● **What is expected**:
Everything from the line containing "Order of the" through the last line of the material must be restated word for word, and only that.
════════════════
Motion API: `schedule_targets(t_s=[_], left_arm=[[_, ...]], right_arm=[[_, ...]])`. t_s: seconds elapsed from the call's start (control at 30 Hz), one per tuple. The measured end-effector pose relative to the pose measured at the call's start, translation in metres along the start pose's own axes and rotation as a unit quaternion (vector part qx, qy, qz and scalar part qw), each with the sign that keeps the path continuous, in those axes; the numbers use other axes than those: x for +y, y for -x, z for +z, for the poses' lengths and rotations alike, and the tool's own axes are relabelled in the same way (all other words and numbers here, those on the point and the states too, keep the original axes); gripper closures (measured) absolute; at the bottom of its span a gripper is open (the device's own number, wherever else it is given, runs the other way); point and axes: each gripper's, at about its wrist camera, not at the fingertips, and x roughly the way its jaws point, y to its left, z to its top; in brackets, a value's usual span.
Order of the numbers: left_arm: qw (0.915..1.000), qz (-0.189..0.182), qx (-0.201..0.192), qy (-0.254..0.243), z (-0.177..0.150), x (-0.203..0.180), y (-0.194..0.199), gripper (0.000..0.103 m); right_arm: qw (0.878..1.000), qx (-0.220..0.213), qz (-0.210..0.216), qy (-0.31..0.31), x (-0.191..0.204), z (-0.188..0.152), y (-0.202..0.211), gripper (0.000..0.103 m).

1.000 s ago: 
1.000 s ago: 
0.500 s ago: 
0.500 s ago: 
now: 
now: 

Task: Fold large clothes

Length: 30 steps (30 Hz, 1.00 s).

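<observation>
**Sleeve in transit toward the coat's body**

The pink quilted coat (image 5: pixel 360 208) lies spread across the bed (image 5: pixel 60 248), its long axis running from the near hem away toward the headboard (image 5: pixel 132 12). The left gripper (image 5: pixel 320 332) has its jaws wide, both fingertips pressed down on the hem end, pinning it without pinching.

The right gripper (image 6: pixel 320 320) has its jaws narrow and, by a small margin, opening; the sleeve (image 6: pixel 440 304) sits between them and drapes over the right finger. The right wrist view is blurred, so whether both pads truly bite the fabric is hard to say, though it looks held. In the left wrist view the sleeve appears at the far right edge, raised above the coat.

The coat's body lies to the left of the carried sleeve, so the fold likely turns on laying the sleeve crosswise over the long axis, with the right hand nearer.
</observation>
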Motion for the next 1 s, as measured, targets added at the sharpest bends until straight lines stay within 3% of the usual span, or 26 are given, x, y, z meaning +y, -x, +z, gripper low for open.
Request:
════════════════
● **Problem solution**:
Order of the numbers: left_arm: qw (0.915..1.000), qz (-0.189..0.182), qx (-0.201..0.192), qy (-0.254..0.243), z (-0.177..0.150), x (-0.203..0.180), y (-0.194..0.199), gripper (0.000..0.103 m); right_arm: qw (0.878..1.000), qx (-0.220..0.213), qz (-0.210..0.216), qy (-0.31..0.31), x (-0.191..0.204), z (-0.188..0.152), y (-0.202..0.211), gripper (0.000..0.103 m).

1.000 s ago: 
1.000 s ago: 
0.500 s ago: 
0.500 s ago: 
now: 
now: 

Task: Fold large clothes

Length: 30 steps (30 Hz, 1.00 s).

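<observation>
**Sleeve in transit toward the coat's body**

The pink quilted coat (image 5: pixel 360 208) lies spread across the bed (image 5: pixel 60 248), its long axis running from the near hem away toward the headboard (image 5: pixel 132 12). The left gripper (image 5: pixel 320 332) has its jaws wide, both fingertips pressed down on the hem end, pinning it without pinching.

The right gripper (image 6: pixel 320 320) has its jaws narrow and, by a small margin, opening; the sleeve (image 6: pixel 440 304) sits between them and drapes over the right finger. The right wrist view is blurred, so whether both pads truly bite the fabric is hard to say, though it looks held. In the left wrist view the sleeve appears at the far right edge, raised above the coat.

The coat's body lies to the left of the carried sleeve, so the fold likely turns on laying the sleeve crosswise over the long axis, with the right hand nearer.
</observation>
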Motion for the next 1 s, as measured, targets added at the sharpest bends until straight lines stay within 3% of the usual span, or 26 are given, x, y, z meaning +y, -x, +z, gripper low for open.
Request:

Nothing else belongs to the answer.